When I was getting my comm-ev that was never finished, I was told my a CMO Int lady by the name of Mariane that all Cadet Orgs had been closed down due to how bad stonelands was! Well turns out that that was a lie, Angela runs the Cadet Org at Saint Hill which is why she disapeared. I'm sure they want to keep her off the front lines so that we don't have a chance to speak to her. Hop that answers your question :-) thanks for the kind words by the way :-)
Those words - this is what I think and feel. ^^
Oh yes, I'm more then sure of what you did because it made me decide that I'd never be broken!!! Dominique and Heather were horrible to us kids and you know it. I put a tiny little snippet of us kids lives in my article. I can talk about the "hole", the childrens RPF, the endless beatings, the mental and emotional abuse. I appreciate your apology but I didn't lie and I'll def be writing more. This is my life, my family that was destroyed by people that thought they had the right to control and abuse us. I have practically no family due to the Sea Org and the scientologists that are in the Sea Org. I'm not trying to be harsh but 19 years of abuse, neglect, and lies is ENOUGH!!! I'm sorry that your life hasn't been easy but I remember you clear as day!!!
besides, pam already admitted to treating the kids the way she was instructed to, spanking the kids and also she was not even there when most of the real abuse took place.
i don't think pam was a major player, she seems to be a victim herself.
And ANON to say that the nannies cared about as kids a lot os a complete joke! Why don't you come out with your name, you were probably never in the Cadet Org!

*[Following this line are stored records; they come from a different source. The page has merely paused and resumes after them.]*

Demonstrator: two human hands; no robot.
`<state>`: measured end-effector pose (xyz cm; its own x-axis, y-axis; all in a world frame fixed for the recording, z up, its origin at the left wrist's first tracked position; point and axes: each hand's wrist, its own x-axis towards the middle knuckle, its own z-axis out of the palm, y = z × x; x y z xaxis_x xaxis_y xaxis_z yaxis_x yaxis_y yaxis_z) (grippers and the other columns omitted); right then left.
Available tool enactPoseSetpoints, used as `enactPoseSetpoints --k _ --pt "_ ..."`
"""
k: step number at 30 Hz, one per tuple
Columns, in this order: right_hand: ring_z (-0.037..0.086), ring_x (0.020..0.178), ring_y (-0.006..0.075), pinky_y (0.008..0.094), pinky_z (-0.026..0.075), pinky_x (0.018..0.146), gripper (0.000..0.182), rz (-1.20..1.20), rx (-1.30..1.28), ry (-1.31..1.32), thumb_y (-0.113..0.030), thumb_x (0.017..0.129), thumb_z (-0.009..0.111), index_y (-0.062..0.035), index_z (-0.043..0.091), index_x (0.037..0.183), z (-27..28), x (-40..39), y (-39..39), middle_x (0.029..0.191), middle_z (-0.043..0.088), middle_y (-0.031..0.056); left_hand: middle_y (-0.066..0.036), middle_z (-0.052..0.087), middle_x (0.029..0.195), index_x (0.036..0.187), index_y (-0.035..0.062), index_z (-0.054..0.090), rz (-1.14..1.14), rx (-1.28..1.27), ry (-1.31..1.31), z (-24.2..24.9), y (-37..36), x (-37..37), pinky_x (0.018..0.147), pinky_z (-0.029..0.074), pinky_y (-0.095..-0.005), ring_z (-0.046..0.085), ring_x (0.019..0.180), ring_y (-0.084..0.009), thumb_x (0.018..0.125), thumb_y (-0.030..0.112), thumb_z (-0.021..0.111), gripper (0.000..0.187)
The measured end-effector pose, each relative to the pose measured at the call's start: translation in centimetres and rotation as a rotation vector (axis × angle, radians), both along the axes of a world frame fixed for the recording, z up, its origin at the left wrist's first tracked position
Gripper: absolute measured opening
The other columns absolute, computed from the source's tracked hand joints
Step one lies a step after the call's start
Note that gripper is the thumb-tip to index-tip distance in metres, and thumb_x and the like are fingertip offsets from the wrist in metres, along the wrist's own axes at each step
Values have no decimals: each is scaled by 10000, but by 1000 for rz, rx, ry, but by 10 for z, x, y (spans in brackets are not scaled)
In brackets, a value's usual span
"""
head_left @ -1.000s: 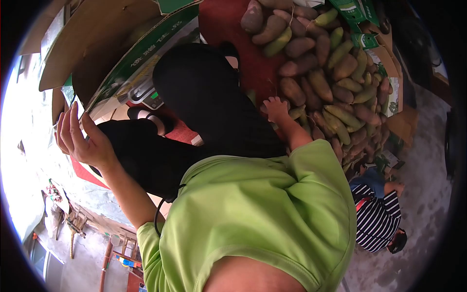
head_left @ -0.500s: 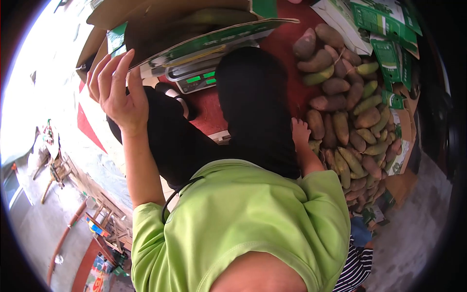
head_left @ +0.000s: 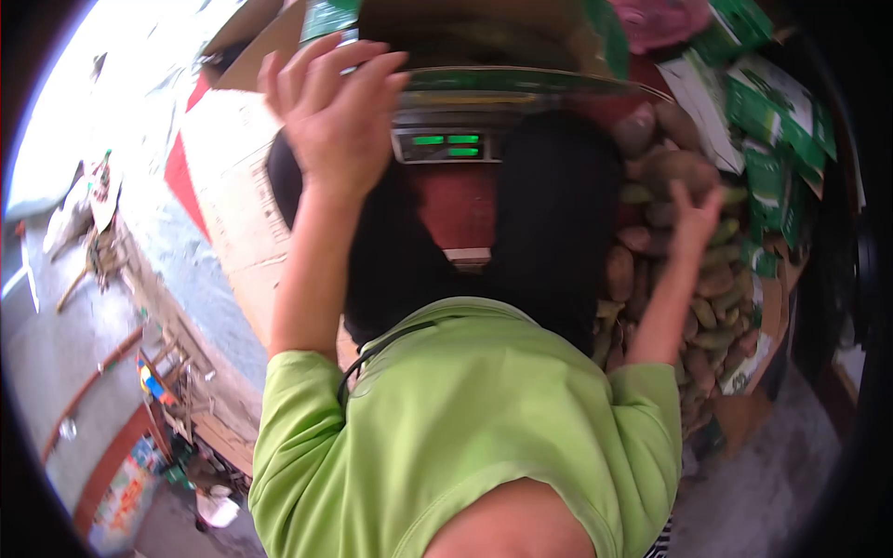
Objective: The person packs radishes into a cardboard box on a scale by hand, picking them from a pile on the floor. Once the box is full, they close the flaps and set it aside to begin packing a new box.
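Observation:
My left hand (head_left: 337,116) is raised with its fingers spread and nothing in them. It overlaps the near edge of an open cardboard box (head_left: 507,79), whose inside is dark. Below that edge shows a scale (head_left: 446,147) with green lit digits, between my knees. My right hand (head_left: 696,221), a little blurred, reaches over a heap of oblong brown and green fruits or tubers (head_left: 716,279). Its thumb and fingers are apart, with their tips right at a large brown piece (head_left: 674,169).
Green and white printed packaging (head_left: 777,116) lies beyond the heap, near a pink item (head_left: 659,20). Flattened cardboard (head_left: 246,200) lies at my left. A wooden stool-like frame (head_left: 181,391) stands farther back on the left.
My right hand has moved from beside my knee forward over the heap, fingers now spread. The view has turned, so the box and scale sit farther right; my left hand stays raised and open.

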<state>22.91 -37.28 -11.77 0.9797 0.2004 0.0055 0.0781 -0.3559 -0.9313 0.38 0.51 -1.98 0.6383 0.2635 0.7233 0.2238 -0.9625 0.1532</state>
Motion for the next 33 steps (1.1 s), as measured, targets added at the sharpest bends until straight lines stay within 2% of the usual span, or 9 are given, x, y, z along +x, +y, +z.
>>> enactPoseSetpoints --k 3,9,13,16,20,23,27,28,33 --pt "515 1143 220 355 409 994 547 9 242 -147 4 788 713 13 458 1272 72 23 41 1239 534 121 62 650 974 894 200 717 19 5 2 3 -5 0 1057 235 -428 550 1071 -178 771 166 704 129" --pt "505 1153 189 347 379 1026 472 428 351 -403 10 814 679 26 494 1248 174 24 146 1240 528 110 64 629 970 899 208 709 18 28 -23 3 -9 -1 1064 214 -453 539 1070 -173 737 181 726 165" --pt "516 1140 166 323 409 990 496 546 238 -306 -32 799 716 -8 525 1256 162 9 208 1208 557 93 68 612 1013 927 218 700 11 72 -12 3 -11 -3 1065 215 -471 531 1087 -169 700 199 736 230" --pt "548 1114 167 291 437 960 525 619 -5 -594 -72 804 729 -46 527 1289 138 2 248 1191 588 74 71 612 1025 927 232 698 -26 123 -52 1 -14 -4 1063 227 -490 526 1100 -155 677 209 719 253" --pt "553 1126 167 281 459 945 440 682 183 -457 -66 850 679 -44 548 1270 121 19 255 1230 588 90 62 612 1036 929 223 700 -79 183 -11 -2 -16 -9 1063 242 -494 537 1090 -167 685 224 722 245" --pt "566 1104 154 278 458 940 359 509 79 -268 -84 887 641 -20 571 1234 144 4 238 1194 609 82 64 613 1036 928 227 699 -68 159 -9 2 -14 -11 1070 239 -490 540 1084 -168 699 219 718 231" --pt "586 1049 117 274 437 939 285 462 155 -303 -80 918 596 13 594 1187 135 12 197 1143 637 73 66 613 1049 981 227 704 -17 128 -2 5 -13 -15 1095 208 -445 521 1106 -167 717 198 723 266" --pt "603 993 116 249 454 895 231 387 294 -242 -97 884 639 24 646 1081 132 10 188 1074 660 61 66 613 1049 981 227 704 -24 124 -3 6 -13 -16 1095 208 -445 521 1106 -167 717 198 723 266" --pt "601 976 114 244 454 877 253 52 165 -146 -106 905 614 15 621 1126 99 9 125 1089 654 54 62 616 1051 991 216 708 10 96 25 7 -12 -16 1107 194 -430 518 1116 -169 696 182 742 299"
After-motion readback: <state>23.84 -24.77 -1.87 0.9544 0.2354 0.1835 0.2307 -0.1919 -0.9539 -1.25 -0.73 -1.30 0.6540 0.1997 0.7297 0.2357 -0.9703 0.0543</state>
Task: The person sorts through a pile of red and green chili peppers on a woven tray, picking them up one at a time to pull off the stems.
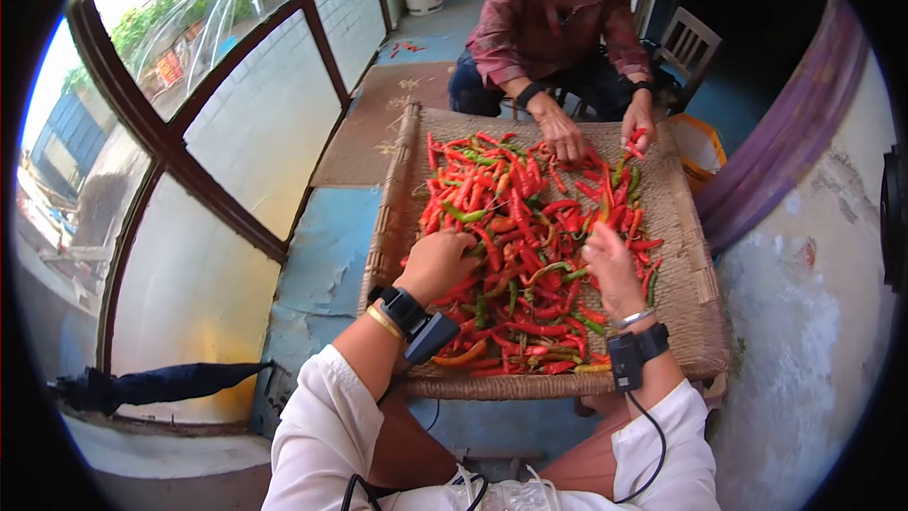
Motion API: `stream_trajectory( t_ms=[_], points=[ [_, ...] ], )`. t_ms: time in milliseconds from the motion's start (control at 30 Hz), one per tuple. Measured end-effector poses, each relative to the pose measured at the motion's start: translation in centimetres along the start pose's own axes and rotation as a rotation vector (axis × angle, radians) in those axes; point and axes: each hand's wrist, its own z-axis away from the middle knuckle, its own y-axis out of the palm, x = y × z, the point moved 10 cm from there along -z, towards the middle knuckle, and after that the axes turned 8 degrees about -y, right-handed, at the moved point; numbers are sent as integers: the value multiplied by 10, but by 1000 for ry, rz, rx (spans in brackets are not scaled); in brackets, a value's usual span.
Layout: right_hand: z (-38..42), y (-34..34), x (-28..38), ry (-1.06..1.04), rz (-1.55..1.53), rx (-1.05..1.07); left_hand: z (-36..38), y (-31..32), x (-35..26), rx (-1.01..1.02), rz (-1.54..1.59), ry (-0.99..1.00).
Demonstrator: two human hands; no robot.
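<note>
One big rectangular tray of tan woven fibre [686, 260] sits right in front of the wearer, and a person in a patterned red shirt [511, 33] is at the far end, both their hands over the far part of the heap. On it there's a loose pile of skinny red and green chillies [530, 270], basically filling the space between the wearer's hands and spreading out past them. Those hands are well apart, btw. The left hand [437, 267] is down on the pile's left side, fingers curled in, can't tell if they've got hold of anything. The right hand [615, 274] is over the right side, fingers bunched, grip too blurry to call. Smallest bit: a slim orange-yellow chilli [604, 206] lies just beyond the right fingertips, long axis pointing roughly away from the wearer, so the right hand's way nearer.
</note>
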Motion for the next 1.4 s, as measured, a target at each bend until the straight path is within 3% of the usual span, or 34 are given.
stream_trajectory(
  t_ms=[100, 167, 233, 333, 433, 567, 633, 700, 800, 867, 900, 967, 1100, 1167, 1400],
  points=[
    [6, 20, 0, 88, 25, 146, 0, 8, -9, 25, -98, 45],
    [9, 27, -5, 81, 52, 178, -2, 11, 2, 66, -146, -118],
    [13, 34, -2, 77, 74, 240, -1, 17, 0, 122, -153, -99],
    [18, 42, 4, 48, 45, 290, 6, 9, -26, 33, -84, 110],
    [23, 57, 15, 35, 82, 384, 14, -4, -46, -32, -55, 100],
    [34, 78, 16, -86, 151, 539, 21, 0, -61, 28, 110, 140],
    [39, 83, 35, -206, 302, 561, 22, 16, -59, 192, 350, 102],
    [41, 85, 32, -194, 282, 565, 25, 22, -59, 235, 428, 80],
    [40, 85, 28, -147, 217, 559, 32, 44, -63, 476, 578, 101],
    [42, 85, 57, -469, 367, 519, 33, 42, -64, 517, 671, 53],
    [41, 84, 53, -468, 366, 520, 34, 44, -63, 557, 765, 2],
    [48, 82, 68, -818, 645, 426, 35, 47, -58, 601, 823, -67],
    [45, 74, 73, -875, 603, 355, 35, 44, -52, 629, 909, -213],
    [31, 74, 22, -113, 135, 551, 31, 39, -49, 568, 929, -204],
    [13, 35, 16, 48, -91, 248, 17, 28, -22, 335, 1053, -275]
  ],
)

To Anon, hey if you have something to say then don't be a little bitch about it, state who you are and give us some facts as to what your basing your comments on. Yeah Karma's a bitch and my sister explained what happened to Dominique and Jeremy. I'm doing amazinly well, wheres my karma?!?!!
I'm pretty sure that Pam explained how they were told to treat us extra...... Thanks for that by the way. I have amazing respect for you for coming on here and writing what you did and apologising.
Again, I appreciate all the support from people on here and I have no problem with people having an opinion, I wrote what I did so that people could understand what kind of people and what kind of cult this is, the fact that so many have responded is great. If anyone has any questions for me then please ask! THE TRUTH SHALL SET YOU FREE!!!!!
I am an old friend of your son kurt when he was in Thailand. We worked together in Nakorn Si Thammarat years ago. We lost contact so could you let him know I am looking for him and would love to catch up. Can you ask him to email me please. Many thanks.
I'm currently a student at the University of Leeds researching a hypothetical documentary about cults in the UK. Your story is really interesting and relevant to our research, would you be willing to talk to us about your experience? All research is confidential, can be anonymous and will only be seen by my tutor and other group members as the documentary will not actually be made.
Would really appreciate hearing from you.
Please email me at documentaryresearchhotmail.co.uk
Thanks,
Sarah
I was in Chicago Org briefly with my ex wife Tina. Do yu remember me? Are yu out yet?